This is loosely coupled and offers the following advantages:

Neither the table name, method name or any column names are mentioned anywhere in that code, so it can be used with any table in the application.
The number of columns in the array can be modified at any time, which eliminates any ripple effect caused by having to change method signatures and the places which call those signatures.
Note that standard code within the table class will automatically validate that the data array contains values for the correct number of columns, and that each column's value matches its data type.

This means that I can use the following methods to handle the communication between a Controller and its Model:

Common Table Methods
Methods called externally	Methods called internally	UML diagram
$object->insertRecord($_POST)	$fieldarray = $this->pre_insertRecord($fieldarray); if (empty($this->errors) { $fieldarray = $this->validateInsert($fieldarray); } if (empty($this->errors) { $fieldarray = $this->commonValidation($fieldarray); } if (empty($this->errors) { $fieldarray = $this->dml_insertRecord($fieldarray); $fieldarray = $this->post_insertRecord($fieldarray); }	ADD1 Pattern
$object->updateRecord($_POST)	$fieldarray = $this->pre_updateRecord(fieldarray); if (empty($this->errors) { $fieldarray = $this->validateUpdate($fieldarray); } if (empty($this->errors) { $fieldarray = $this->commonValidation($fieldarray); } if (empty($this->errors) { $fieldarray = $this->dml_updateRecord($fieldarray); $fieldarray = $this->post_updateRecord($fieldarray); }	UPDATE1 Pattern
$object->deleteRecord($_POST)	$fieldarray = $this->pre_deleteRecord(fieldarray); if (empty($this->errors) { $fieldarray = $this->validateDelete($fieldarray); } if (empty($this->errors) { $fieldarray = $this->dml_deleteRecord($fieldarray); $fieldarray = $this->post_deleteRecord($fieldarray); }	DELETE1 Pattern
$object->getData($where)	$where = $this->pre_getData($where); $fieldarray = $this->dml_getData($where); $fieldarray = $this->post_getData($fieldarray);	ENQUIRE1 Pattern

Please note the following:

The column labelled Methods called externally shows the method calls that appear in a Controller.
The column labelled Methods called internally shows what happens inside a Model when this method is called.
The column labelled UML diagram shows a detailed UML diagram which includes the interactions between the invariant methods in the abstract class and the variable "hook" methods which may be overridden in each concrete subclass.

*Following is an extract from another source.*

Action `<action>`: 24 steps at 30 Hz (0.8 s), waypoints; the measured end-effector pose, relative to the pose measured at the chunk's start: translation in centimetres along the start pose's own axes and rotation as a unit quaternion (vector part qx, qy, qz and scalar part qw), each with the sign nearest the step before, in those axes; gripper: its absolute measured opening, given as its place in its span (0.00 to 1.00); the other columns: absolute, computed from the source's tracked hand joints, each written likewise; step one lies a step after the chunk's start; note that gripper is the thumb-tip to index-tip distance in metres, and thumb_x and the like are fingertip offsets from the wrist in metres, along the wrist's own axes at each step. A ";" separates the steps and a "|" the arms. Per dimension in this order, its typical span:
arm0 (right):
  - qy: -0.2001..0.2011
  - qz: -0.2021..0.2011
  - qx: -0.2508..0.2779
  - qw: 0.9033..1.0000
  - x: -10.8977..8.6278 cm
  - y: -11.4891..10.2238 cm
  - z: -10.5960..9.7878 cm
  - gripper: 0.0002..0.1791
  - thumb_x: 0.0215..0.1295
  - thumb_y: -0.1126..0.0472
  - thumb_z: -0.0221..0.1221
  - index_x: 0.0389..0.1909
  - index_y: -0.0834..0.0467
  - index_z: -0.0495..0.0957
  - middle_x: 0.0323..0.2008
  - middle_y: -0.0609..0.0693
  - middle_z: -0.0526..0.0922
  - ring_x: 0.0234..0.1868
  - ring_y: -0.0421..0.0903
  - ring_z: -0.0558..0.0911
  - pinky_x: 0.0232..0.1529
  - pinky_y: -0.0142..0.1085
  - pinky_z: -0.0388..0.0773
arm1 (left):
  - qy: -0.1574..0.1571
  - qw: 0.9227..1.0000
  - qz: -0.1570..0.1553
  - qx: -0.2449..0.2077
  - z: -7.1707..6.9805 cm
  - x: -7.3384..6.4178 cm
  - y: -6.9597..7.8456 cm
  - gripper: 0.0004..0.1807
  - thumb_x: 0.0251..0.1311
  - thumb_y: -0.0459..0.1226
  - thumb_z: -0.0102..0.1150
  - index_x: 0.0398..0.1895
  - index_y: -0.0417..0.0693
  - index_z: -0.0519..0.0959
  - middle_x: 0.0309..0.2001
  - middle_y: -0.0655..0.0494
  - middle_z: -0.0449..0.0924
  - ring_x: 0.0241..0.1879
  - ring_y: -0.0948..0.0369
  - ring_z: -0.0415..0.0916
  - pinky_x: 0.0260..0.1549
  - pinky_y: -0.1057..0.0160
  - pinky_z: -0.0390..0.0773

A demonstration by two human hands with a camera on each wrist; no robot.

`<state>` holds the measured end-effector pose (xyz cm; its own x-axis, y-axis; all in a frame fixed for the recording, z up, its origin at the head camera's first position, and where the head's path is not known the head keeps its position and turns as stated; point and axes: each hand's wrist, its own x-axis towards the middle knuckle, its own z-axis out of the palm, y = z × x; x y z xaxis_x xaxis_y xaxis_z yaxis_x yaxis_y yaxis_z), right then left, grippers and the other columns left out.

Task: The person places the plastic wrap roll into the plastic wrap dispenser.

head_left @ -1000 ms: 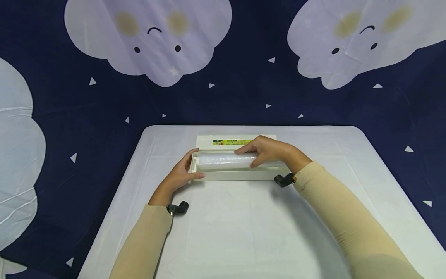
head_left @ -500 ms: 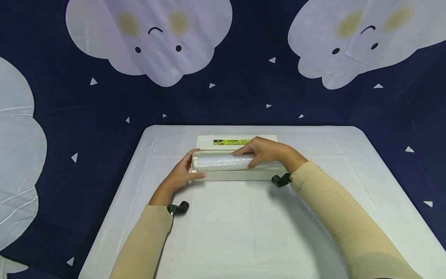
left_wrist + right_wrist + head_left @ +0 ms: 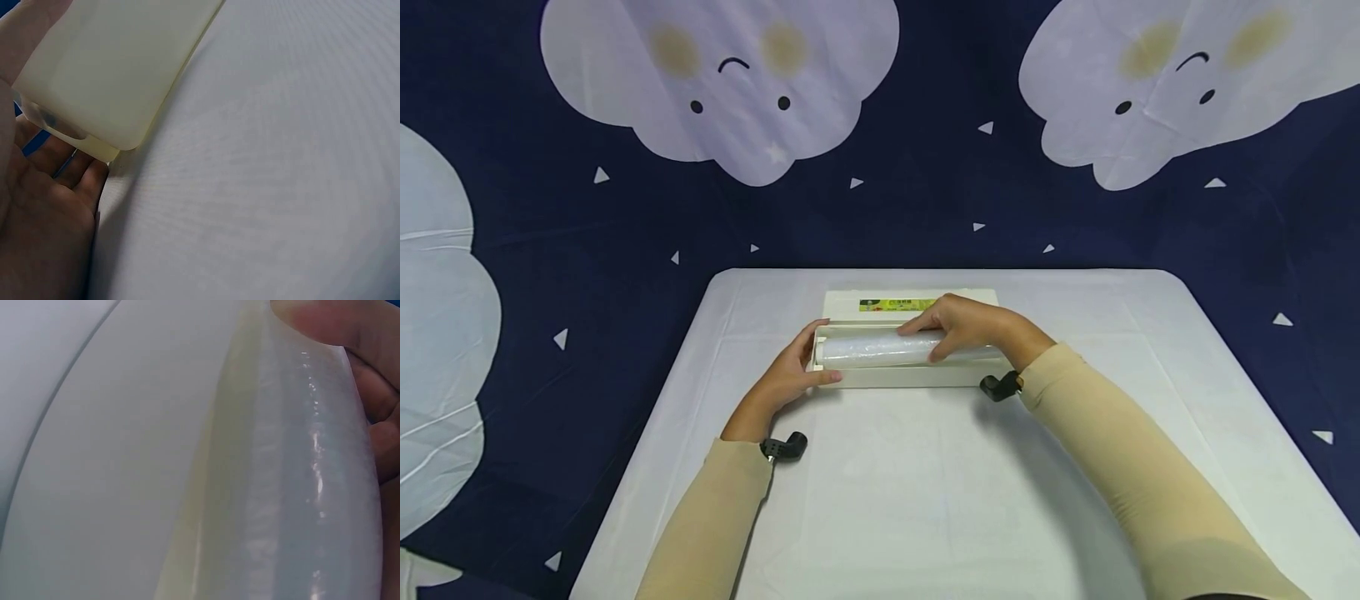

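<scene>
A long off-white plastic wrap box [image 3: 910,378] lies crosswise near the table's far side, its lid [image 3: 842,304] folded back behind it. Inside sits a roll of plastic wrap [image 3: 872,351], clear and shiny. My left hand [image 3: 790,371] grips the box's left end, thumb at the front and fingers at the far side. In the left wrist view the fingers curl around the end of the box [image 3: 119,69]. My right hand [image 3: 973,325] holds the roll from above, right of its middle. The right wrist view shows the thumb against the roll [image 3: 319,469]; its right end is partly hidden.
A white cloth covers the table [image 3: 880,500], whose rounded far corners meet a dark blue backdrop [image 3: 925,217] printed with clouds and small triangles. On the lid is a yellow-green label [image 3: 891,305], partly covered by my right hand.
My right hand has shifted slightly left, and the roll has slid a little left toward the box's left end. My left hand and the box have stayed in place.
</scene>
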<state>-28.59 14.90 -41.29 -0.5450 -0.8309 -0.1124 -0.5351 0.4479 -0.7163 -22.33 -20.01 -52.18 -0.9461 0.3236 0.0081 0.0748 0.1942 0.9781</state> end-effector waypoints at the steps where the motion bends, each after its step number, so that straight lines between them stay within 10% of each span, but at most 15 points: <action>1: -0.001 -0.001 0.001 1.000 0.1 0.0 0.0 0.36 0.51 0.75 0.77 0.65 0.59 0.83 0.61 0.50 0.83 0.62 0.43 0.80 0.63 0.40 0.75 | 0.000 1.000 -0.001 0.000 0.0 0.0 0.0 0.56 0.53 0.36 0.84 0.82 0.60 0.59 0.77 0.53 0.64 0.76 0.53 0.58 0.73 0.45 0.56; 24: -0.004 0.037 -0.001 0.999 0.5 1.1 0.7 0.38 0.53 0.73 0.77 0.67 0.53 0.82 0.64 0.47 0.81 0.61 0.43 0.81 0.62 0.39 0.76 | -0.004 1.000 0.000 -0.009 0.1 0.0 0.0 0.57 0.53 0.32 0.83 0.83 0.58 0.58 0.76 0.50 0.65 0.73 0.51 0.63 0.72 0.46 0.59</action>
<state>-28.96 14.73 -42.64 -0.5784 -0.7977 -0.1706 -0.4939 0.5089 -0.7051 -22.33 -19.90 -52.19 -0.9439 0.3303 0.0066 0.0690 0.1775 0.9817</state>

Because these methods are common to every table class it would be foolish to duplicate them, so following my own interpretation of "best practices" I decided to move them to an abstract class so that they could be shared using that simple mechanism called inheritance. Because the same methods produce different results depending on what object they are called on this satisfies the definition of polymorphism which is "same interface, different implementation". This means, for example, that when a Controller calls a series of operations on a Model it is not tightly coupled to a particular Model as it can use any Model which it is given. This is implemented using a technique known as Dependency Injection - Injecting the Model into the Controller.

Extracting the data from an object, such as when transferring it to the View object, does not require a collection of getters as it can be done with one simple command:

$fieldarray = $dbobject->getFieldArray();

This array can contain any number of columns from any number of rows and from any number of tables, which means that is does not require different variations in the code to deal with different combinations. PHP's foreach function provides the ability to iterate through an array and identify both column names and their values.

Another reason which caused me to reject the idea of having a separate class property for each column, each with its own setter and getter, is that it restricts each object to only being able to deal with columns on that particular table.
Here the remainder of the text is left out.